[addresses] Adding normalized_place_name, a method for separating compound fields like addr:city='New York NY' into simply 'New York', solving the compound phrase problem. Also solves the mislabeled place name problem, causing the system to ignore the user tag and fall back on reverse geocoded components in cases e.g. where addr:city='Harlem', which is a known neighborhood but not a city when reverse geocoded.
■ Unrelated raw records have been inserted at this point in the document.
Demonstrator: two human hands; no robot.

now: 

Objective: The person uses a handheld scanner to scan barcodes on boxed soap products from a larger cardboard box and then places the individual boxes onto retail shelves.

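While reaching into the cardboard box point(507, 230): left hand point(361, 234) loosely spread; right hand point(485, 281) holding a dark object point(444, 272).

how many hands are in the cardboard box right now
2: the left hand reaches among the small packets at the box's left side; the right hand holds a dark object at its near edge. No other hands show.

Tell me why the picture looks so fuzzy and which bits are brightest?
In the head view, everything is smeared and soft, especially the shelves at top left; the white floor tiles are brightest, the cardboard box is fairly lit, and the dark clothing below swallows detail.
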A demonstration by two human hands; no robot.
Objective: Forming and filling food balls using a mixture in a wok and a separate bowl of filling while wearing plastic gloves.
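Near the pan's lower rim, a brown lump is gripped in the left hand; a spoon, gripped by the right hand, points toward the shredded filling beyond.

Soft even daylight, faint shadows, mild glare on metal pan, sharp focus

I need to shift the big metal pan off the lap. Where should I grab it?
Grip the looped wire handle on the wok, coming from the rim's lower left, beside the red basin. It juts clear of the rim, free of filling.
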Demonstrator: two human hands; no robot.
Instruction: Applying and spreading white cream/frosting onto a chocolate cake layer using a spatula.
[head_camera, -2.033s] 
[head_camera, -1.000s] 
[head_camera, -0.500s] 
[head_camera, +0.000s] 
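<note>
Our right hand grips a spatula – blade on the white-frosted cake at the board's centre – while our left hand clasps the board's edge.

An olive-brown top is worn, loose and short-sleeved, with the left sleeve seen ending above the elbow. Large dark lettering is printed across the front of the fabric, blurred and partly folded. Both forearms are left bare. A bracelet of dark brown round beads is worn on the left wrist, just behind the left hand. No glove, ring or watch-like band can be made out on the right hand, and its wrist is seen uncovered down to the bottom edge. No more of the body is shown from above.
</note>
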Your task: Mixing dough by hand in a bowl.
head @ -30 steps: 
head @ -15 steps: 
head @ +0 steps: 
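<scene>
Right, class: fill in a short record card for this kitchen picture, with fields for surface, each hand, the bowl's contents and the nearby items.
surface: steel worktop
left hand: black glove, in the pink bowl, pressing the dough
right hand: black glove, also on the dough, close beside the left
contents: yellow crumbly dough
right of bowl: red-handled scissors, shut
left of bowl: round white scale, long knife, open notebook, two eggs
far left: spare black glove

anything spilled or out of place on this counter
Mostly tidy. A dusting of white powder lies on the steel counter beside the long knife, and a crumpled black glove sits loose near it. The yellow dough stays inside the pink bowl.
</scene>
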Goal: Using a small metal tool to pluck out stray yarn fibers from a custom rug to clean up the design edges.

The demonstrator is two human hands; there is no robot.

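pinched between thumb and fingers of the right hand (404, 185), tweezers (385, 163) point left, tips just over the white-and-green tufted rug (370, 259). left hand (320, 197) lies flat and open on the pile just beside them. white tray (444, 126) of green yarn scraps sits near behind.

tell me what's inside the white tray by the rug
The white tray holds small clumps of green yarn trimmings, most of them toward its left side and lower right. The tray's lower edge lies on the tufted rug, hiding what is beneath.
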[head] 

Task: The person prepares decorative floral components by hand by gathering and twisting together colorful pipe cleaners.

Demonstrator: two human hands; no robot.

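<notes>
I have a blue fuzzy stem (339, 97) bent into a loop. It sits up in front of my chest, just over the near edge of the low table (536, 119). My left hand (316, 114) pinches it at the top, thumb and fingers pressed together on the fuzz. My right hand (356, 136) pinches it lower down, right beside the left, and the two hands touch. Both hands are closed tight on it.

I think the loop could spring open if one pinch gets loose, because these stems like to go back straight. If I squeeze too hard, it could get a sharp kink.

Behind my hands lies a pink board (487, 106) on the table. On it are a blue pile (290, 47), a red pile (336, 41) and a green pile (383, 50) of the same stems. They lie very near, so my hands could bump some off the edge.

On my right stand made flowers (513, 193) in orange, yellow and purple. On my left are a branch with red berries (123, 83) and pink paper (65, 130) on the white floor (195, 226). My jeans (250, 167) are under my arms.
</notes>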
A few other refactors for expanded address components

This commit is contained in:
Al
2016-05-05 12:18:33 -04:00
parent 7a51d1fbc7
commit 4f0a142153

View File

@@ -4,6 +4,7 @@ import random
from collections import defaultdict
from geodata.address_formatting.formatter import AddressFormatter
from geodata.address_formatting.aliases import Aliases
from geodata.addresses.floors import Floor
from geodata.addresses.units import Unit
@@ -12,7 +13,7 @@ from geodata.language_id.disambiguation import *
from geodata.language_id.sample import sample_random_language
from geodata.names.normalization import replace_name_prefixes, replace_name_suffixes
from geodata.osm.extract import osm_address_components
from geodata.states.state_abbreviations import STATE_ABBREVIATIONS, STATE_EXPANSIONS
from geodata.states.state_abbreviations import state_abbreviations
class AddressExpander(object):
@@ -24,7 +25,7 @@ class AddressExpander(object):
directly to AddressFormatter.format_address to produce training examples.
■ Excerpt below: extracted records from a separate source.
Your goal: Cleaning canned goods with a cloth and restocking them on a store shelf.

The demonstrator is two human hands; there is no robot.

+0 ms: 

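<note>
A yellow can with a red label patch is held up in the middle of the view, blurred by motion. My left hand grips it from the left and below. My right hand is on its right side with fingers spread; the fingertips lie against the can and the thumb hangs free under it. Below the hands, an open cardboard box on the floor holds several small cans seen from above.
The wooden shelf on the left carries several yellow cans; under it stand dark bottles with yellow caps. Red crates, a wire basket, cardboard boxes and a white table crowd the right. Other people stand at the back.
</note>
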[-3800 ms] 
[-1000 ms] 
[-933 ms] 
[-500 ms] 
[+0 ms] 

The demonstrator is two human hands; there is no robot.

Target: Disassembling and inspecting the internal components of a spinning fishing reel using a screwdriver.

There are several steps in expanding an address including reverse geocoding
to polygons, disambiguating which language the address uses, stripping standard
to polygons, disambiguating which language the address uses, stripping standard
prefixes like "London Borough of", pruning duplicates like "Antwerpen, Antwerpen, Antwerpen".
Usage:
@@ -48,6 +49,7 @@ class AddressExpander(object):
rare_components = {
AddressFormatter.SUBURB,
AddressFormatter.CITY_DISTRICT,
AddressFormatter.ISLAND,
AddressFormatter.STATE_DISTRICT,
AddressFormatter.STATE,
}
@@ -56,6 +58,7 @@ class AddressExpander(object):
AddressFormatter.SUBURB,
AddressFormatter.CITY_DISTRICT,
AddressFormatter.CITY,
AddressFormatter.ISLAND,
AddressFormatter.STATE_DISTRICT,
AddressFormatter.STATE
)
@@ -75,6 +78,10 @@ class AddressExpander(object):
}
}
ALL_OSM_NAME_KEYS = set(['name', 'name:simple',
'ISO3166-1:alpha2', 'ISO3166-1:alpha3',
'short_name', 'alt_name', 'official_name'])
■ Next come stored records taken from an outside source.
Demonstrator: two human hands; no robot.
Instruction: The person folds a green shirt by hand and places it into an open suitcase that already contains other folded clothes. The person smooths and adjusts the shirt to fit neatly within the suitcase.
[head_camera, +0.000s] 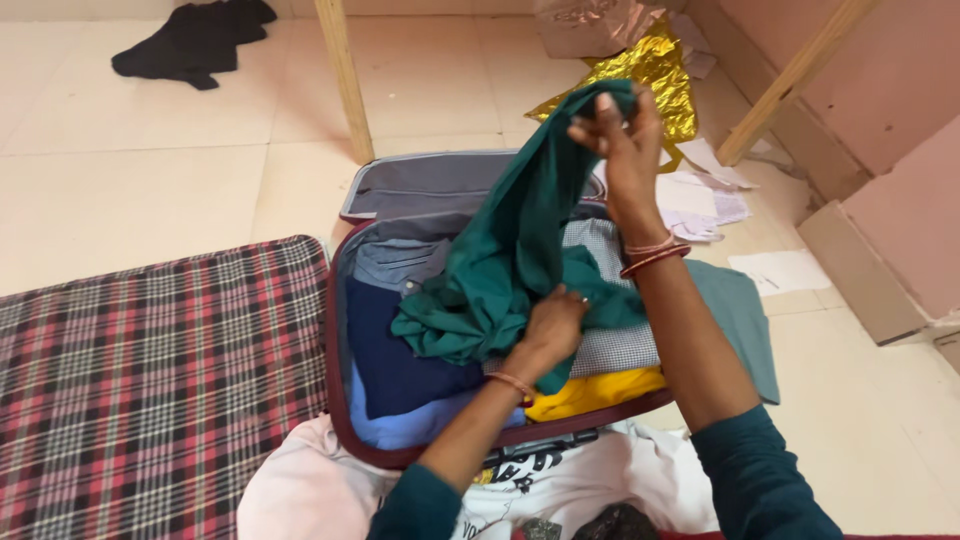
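On the left lies a red checked blanket (150, 390), and beside it an open suitcase (340, 330) holds folded clothes in blue, grey check and yellow. Over the suitcase hangs the green cloth (500, 260), which looks soft, light and limp; the left hand (553, 325) closes its fingers on the bunched lower part, a good place to gather it. The right hand (625, 140) pinches the top edge high, fingers shut tightly on the fabric.
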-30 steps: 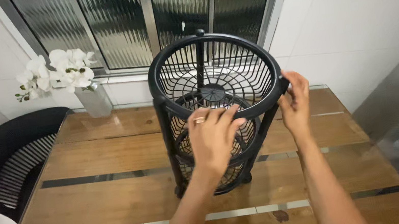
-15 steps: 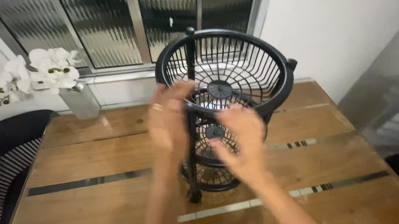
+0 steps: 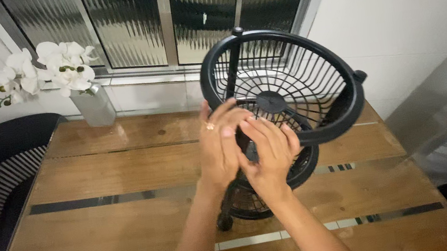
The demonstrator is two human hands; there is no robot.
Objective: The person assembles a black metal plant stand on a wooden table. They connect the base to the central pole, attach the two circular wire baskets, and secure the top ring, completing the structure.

def __init__(self, osm_admin_rtree, language_rtree, neighborhoods_rtree, buildings_rtree, subdivisions_rtree, quattroshapes_rtree, geonames):
self.osm_admin_rtree = osm_admin_rtree
self.language_rtree = language_rtree
@@ -130,7 +137,10 @@ class AddressExpander(object):
def pick_random_name_key(self, suffix=''):
'''
Random name
-----------
Pick a name key from OSM
'''
name_key = ''.join(('name', suffix))
raw_name_key = 'name'
@@ -156,17 +166,96 @@ class AddressExpander(object):
key = official_name_key
raw_key = raw_official_name_key
else:
# 10% of the time use the official name
# 10% of the time use the alt name
key = alt_name_key
raw_key = raw_alt_name_key
return key, raw_key
def contains_multiple_place_names()
def all_names(self, props, languages=None):
names = set()
for k, v in six.iteritems(props):
if k in self.ALL_OSM_NAME_KEYS:
names.add(v)
elif ':' in k:
k, qual = k.split(':', 1)
if k in self.ALL_OSM_NAME_KEYS and qual.split('_', 1)[0] in languages:
names.add(v)
return names
def normalize_address_components(self, value):
address_components = {k: v for k, v in value.iteritems() if k in self.formatter.aliases}
self.formatter.replace_aliases(address_components)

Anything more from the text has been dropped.